Cross-tenant reads return empty.
Cross-tenant writes throw.
Role-gated mutations honor the role.
Admin overrides match the policy.

Add a new CREATE POLICY and the next PR automatically tests it. Coverage shows in the PR comment — every policy must have a positive and a negative case.

Test cases as the source of truth

TestRail-style test cases live alongside your code. The same case is the description a PM reads, the artifact a QA runs, and the spec the code compiles from. Cases come in via AI from the PRD; compile to Playwright or Vitest; sync both ways when either changes.

# .atelier/test-cases/INV-001-send-invoice.yaml
id: INV-001
title: Send an invoice to a client
type: e2e
persona: Freelancer
linkedPrdSection: 3.1 Invoice send
preconditions:
  - User signed in
  - At least one client exists
steps:
  - action: Open Invoices page
    expected: List of invoices visible
  - action: Click 'New invoice'
    expected: New invoice form opens
  - action: Fill amount, client, due date
  - action: Click 'Send'
    expected: Email sent, invoice status 'sent'
tags: [smoke, regression]

Browse, filter, and edit in the Console. Coverage view shows which PRD section, persona, or journey step has no cases.

Auto-generate cases

In the Console, open Project → Quality → Test cases → Generate. Pick what to source from: PRD section, persona, journey step, schema, or all four. Atelier drafts cases and opens them as a pull request — you review, edit, approve, or reject per case.

Atelier reads the PRD, the personas, the journey, the schema, and the RLS policies. Empty PRD sections produce TODO cases. New migrations get CRUD + isolation cases automatically.

Or run atelier test cases improve from CI to do the same headlessly.

From the Console’s Generate panel, paste a sentence — When a user upgrades from trial, their billing immediately reflects the new tier — and Atelier walks the journey to draft the steps. Or via CLI:

atelier test cases new \\
  "When a user upgrades from trial, their billing immediately reflects the new tier"

The agent picks the right schema, walks the journey, drafts the steps.

Cases compile to code

The YAML becomes a Playwright or Vitest spec on the next build:

// .atelier/tests/generated/INV-001.spec.ts
// from test-case: INV-001 (Send an invoice to a client)
 
import { test, expect } from '@atelier/test';
 
test('Send an invoice to a client', async ({ atelier, page }) => {
  const user = await atelier.test.signIn({ persona: 'Freelancer' });
  await atelier.test.fixture('client', { tenant: user.tenant });
 
  // Step 1: Open Invoices page
  await page.goto('/invoices');
  await expect(page.getByRole('list', { name: 'Invoices' })).toBeVisible();
 
  // Step 2: Click 'New invoice'
  await page.getByRole('button', { name: 'New invoice' }).click();
  await expect(page.getByRole('form', { name: 'New invoice' })).toBeVisible();
 
  // ... etc.
});

The compiler is schema-aware: “Fill amount” knows it’s a number input on the invoice form. “Send” knows it triggers the send mutation. The result is a working test, not a stub.

Two-way sync

The Console’s Drift tab shows any case ↔ spec pair that’s out of sync — left side the YAML, right side the compiled spec, the diff in the middle. Accept the change to whichever side won; Atelier rewrites the other to match.

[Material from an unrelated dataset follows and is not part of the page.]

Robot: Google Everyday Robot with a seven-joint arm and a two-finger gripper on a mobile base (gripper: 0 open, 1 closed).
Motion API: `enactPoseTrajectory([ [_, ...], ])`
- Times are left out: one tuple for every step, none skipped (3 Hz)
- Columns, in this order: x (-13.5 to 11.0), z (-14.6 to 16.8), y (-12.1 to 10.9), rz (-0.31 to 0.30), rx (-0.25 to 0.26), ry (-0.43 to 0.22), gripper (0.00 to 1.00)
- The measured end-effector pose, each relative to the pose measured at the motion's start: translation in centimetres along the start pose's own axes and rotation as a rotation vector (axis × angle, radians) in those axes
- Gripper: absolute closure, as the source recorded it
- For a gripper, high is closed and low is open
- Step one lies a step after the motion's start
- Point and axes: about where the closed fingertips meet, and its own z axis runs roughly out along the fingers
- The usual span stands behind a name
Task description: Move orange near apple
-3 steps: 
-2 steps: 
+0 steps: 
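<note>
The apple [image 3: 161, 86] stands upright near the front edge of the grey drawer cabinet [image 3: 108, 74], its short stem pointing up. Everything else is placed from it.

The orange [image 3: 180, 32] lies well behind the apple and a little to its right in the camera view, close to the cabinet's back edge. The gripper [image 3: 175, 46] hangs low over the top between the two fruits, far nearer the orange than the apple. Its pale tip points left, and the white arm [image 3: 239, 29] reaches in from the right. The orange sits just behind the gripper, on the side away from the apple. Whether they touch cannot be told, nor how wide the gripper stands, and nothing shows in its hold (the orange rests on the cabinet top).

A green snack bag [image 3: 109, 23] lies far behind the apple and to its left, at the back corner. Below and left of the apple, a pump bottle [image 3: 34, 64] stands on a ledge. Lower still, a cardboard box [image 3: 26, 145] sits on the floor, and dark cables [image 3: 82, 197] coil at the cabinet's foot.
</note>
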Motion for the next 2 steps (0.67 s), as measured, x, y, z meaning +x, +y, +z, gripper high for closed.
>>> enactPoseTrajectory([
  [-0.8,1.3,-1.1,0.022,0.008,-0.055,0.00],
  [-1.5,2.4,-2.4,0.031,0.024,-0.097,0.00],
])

Edit the code (smarter selector, extra assertion, helper extracted) and Atelier reverse-compiles into the YAML. Edit the YAML (new step, refined expected) and the code recompiles. A daily cron checks the whole project; mismatches surface as Console notifications and as PR review comments on any open PRs that touched the file.

When both sides moved independently, the Console drops the conflict into a Resolve modal — pick one, blend manually, or roll back either side.

Test plans and runs

Group cases into a test plan for a release. Assign environments (preview, staging, production), assign cases to testers, set priority and risk. Open the plan as a test run:

Automated cases (compiled to specs) execute in CI and update their status.
Manual cases show in the Console with step-by-step UI — tester ticks pass / fail / blocked / retest, attaches screenshot or comment per step.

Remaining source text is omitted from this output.